Work request >> Given the entries that follow, write out exactly the lines starting at the one containing "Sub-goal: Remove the" and ending at the one containing "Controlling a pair", both ends included, and only those.

Data under study >>
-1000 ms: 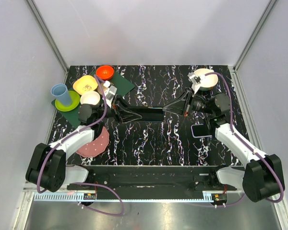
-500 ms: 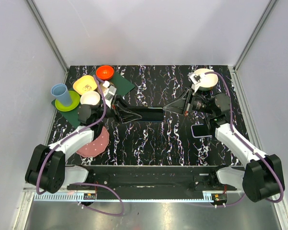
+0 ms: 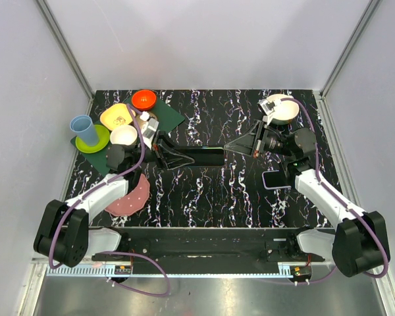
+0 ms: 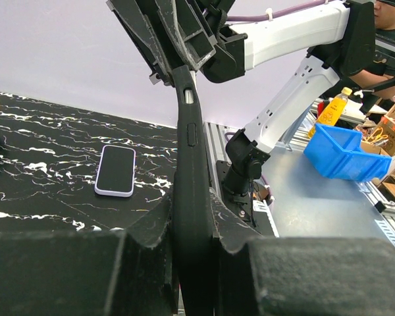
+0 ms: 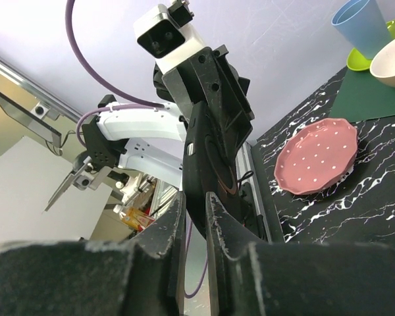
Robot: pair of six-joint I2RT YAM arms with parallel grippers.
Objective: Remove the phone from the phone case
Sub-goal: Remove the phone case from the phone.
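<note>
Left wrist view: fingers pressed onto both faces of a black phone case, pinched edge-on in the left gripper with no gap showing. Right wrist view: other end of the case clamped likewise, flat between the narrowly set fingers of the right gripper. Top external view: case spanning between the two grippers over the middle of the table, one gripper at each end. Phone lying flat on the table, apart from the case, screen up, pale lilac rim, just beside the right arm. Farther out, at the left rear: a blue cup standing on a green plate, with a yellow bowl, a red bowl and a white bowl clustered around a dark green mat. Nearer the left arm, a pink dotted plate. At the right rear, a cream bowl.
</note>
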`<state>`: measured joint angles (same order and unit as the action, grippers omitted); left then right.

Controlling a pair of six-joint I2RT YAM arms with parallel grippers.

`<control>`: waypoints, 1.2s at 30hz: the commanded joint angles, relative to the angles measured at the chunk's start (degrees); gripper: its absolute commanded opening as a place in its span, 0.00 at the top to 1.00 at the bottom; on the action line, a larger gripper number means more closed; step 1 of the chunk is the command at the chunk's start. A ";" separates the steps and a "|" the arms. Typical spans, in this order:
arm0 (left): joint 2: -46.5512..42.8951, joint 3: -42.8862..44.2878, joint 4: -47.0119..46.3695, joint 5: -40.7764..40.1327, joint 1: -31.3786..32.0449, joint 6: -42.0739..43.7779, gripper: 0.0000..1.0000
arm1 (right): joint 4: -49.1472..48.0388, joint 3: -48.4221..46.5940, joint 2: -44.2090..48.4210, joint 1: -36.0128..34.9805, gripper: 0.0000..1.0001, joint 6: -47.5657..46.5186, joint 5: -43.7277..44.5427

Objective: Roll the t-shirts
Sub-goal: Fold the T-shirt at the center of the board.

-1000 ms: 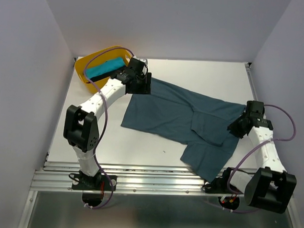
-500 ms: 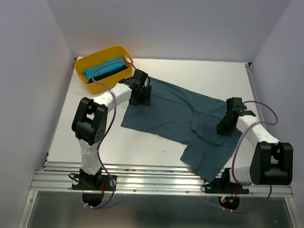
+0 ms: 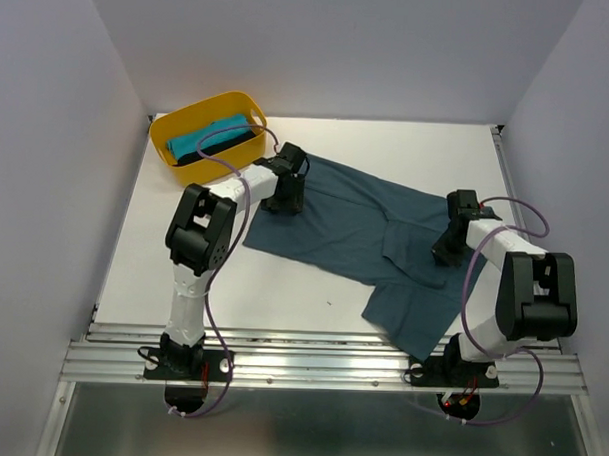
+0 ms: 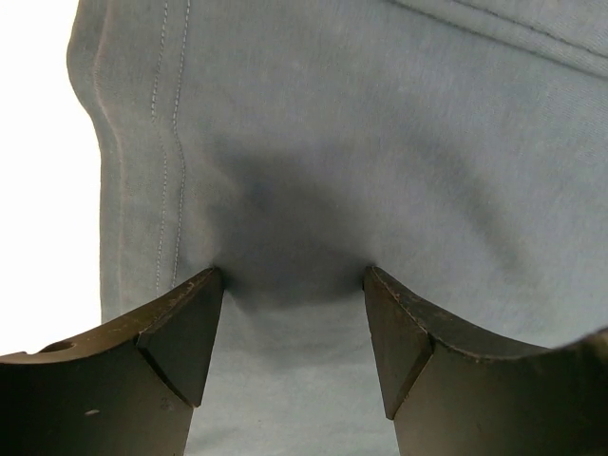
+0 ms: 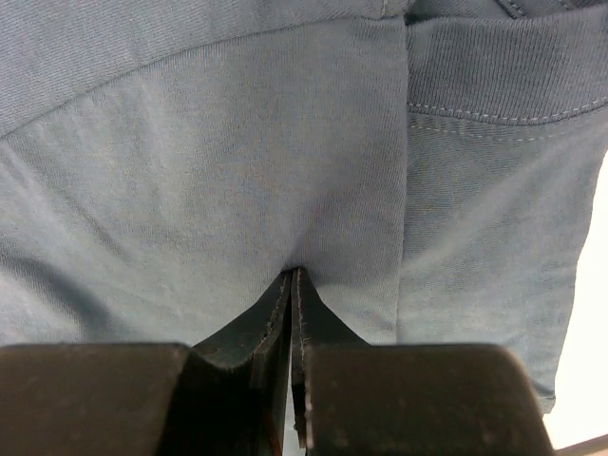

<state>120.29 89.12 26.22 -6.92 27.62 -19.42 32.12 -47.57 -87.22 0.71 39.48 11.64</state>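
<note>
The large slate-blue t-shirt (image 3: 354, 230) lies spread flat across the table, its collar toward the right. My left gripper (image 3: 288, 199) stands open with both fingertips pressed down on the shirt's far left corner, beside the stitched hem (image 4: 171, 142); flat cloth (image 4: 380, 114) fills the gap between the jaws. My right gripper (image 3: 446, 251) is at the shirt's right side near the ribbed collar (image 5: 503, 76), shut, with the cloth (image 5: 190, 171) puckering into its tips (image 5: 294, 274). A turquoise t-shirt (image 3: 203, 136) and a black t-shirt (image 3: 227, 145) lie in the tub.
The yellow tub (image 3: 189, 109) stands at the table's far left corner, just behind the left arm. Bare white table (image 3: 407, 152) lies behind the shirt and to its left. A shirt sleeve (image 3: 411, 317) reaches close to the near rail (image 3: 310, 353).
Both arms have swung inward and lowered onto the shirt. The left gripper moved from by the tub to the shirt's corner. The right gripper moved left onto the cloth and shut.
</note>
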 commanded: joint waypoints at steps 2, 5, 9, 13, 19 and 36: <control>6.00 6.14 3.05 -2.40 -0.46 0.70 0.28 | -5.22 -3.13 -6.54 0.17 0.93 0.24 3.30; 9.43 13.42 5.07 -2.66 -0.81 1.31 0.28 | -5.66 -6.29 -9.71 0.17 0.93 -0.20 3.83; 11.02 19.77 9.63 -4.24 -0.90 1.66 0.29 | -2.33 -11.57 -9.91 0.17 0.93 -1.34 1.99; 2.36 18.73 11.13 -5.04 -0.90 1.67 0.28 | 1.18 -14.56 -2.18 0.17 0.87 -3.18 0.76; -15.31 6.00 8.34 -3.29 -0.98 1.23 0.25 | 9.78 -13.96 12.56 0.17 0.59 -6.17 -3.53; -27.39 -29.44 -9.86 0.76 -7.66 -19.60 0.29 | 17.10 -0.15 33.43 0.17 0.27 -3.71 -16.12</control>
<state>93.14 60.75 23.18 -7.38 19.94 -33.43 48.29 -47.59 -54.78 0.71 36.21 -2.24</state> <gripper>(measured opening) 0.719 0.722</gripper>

Written solution >>
Sub-goal: Remove the phone case from the phone.
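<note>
Left wrist view: fingers pressed onto both faces of a black phone case, pinched edge-on in the left gripper with no gap showing. Right wrist view: other end of the case clamped likewise, flat between the narrowly set fingers of the right gripper. Top external view: case spanning between the two grippers over the middle of the table, one gripper at each end. Phone lying flat on the table, apart from the case, screen up, pale lilac rim, just beside the right arm. Farther out, at the left rear: a blue cup standing on a green plate, with a yellow bowl, a red bowl and a white bowl clustered around a dark green mat. Nearer the left arm, a pink dotted plate. At the right rear, a cream bowl.
</note>
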`<state>`: measured joint angles (same order and unit as the action, grippers omitted); left then right.

Controlling a pair of six-joint I2RT YAM arms with parallel grippers.

This output contains the full answer.